## Information shown
____________
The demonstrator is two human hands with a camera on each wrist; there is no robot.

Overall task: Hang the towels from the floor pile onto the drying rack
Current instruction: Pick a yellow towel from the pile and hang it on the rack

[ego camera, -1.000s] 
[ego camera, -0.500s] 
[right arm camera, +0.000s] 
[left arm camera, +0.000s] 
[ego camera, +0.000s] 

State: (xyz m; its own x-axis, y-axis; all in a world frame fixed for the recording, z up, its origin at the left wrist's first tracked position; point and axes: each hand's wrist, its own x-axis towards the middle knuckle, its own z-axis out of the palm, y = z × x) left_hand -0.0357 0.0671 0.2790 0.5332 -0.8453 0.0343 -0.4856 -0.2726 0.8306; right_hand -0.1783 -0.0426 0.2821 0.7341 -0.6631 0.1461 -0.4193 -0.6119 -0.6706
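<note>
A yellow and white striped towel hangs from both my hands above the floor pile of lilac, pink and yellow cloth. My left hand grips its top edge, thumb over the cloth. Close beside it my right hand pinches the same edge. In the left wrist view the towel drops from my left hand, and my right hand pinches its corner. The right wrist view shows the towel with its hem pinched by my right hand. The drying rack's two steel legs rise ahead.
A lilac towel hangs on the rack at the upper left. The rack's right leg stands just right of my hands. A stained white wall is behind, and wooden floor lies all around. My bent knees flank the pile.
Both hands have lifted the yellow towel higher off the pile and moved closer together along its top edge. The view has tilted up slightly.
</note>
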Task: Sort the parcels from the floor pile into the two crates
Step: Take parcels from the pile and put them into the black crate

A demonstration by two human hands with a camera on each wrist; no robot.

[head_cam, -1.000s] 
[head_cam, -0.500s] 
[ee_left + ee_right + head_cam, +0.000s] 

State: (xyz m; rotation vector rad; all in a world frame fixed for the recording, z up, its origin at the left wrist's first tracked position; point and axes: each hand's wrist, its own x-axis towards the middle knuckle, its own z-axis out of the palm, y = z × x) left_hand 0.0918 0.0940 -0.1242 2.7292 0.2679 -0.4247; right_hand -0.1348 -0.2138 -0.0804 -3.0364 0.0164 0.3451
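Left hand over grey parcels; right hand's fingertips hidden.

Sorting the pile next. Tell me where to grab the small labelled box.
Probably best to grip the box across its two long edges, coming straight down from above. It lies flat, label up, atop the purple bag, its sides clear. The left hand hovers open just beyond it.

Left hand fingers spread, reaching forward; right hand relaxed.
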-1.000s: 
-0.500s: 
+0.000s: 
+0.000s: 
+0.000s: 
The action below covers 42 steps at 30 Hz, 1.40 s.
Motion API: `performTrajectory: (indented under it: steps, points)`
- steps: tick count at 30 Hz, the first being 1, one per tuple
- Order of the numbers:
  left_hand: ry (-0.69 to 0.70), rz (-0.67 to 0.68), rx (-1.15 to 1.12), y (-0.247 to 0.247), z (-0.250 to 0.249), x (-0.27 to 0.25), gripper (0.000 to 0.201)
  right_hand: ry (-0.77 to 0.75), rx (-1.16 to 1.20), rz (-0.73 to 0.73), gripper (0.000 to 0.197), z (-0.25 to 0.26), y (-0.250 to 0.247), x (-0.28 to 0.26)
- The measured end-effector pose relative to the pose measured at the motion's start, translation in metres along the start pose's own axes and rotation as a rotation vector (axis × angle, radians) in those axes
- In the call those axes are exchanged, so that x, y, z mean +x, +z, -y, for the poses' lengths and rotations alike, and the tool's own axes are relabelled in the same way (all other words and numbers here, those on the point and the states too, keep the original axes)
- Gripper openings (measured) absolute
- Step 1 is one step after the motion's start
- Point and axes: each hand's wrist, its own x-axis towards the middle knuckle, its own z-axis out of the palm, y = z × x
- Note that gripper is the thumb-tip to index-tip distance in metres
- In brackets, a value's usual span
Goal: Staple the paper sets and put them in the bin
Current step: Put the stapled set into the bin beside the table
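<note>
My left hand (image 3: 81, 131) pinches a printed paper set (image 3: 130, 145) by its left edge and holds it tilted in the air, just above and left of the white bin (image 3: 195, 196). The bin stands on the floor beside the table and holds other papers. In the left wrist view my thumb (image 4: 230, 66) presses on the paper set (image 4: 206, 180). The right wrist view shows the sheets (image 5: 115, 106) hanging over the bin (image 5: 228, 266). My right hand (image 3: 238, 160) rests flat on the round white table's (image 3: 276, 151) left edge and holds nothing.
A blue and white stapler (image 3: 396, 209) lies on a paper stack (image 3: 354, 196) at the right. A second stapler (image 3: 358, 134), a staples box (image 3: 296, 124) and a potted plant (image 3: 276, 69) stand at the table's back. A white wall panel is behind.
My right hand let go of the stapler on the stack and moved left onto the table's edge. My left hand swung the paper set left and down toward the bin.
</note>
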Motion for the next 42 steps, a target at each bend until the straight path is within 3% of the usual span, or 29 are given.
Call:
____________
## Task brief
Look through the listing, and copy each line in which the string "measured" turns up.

## Your solution
- The measured end-effector pose relative to the pose measured at the motion's start, translation in metres along the start pose's own axes and rotation as a rotation vector (axis × angle, radians) in those axes
- Gripper openings (measured) absolute

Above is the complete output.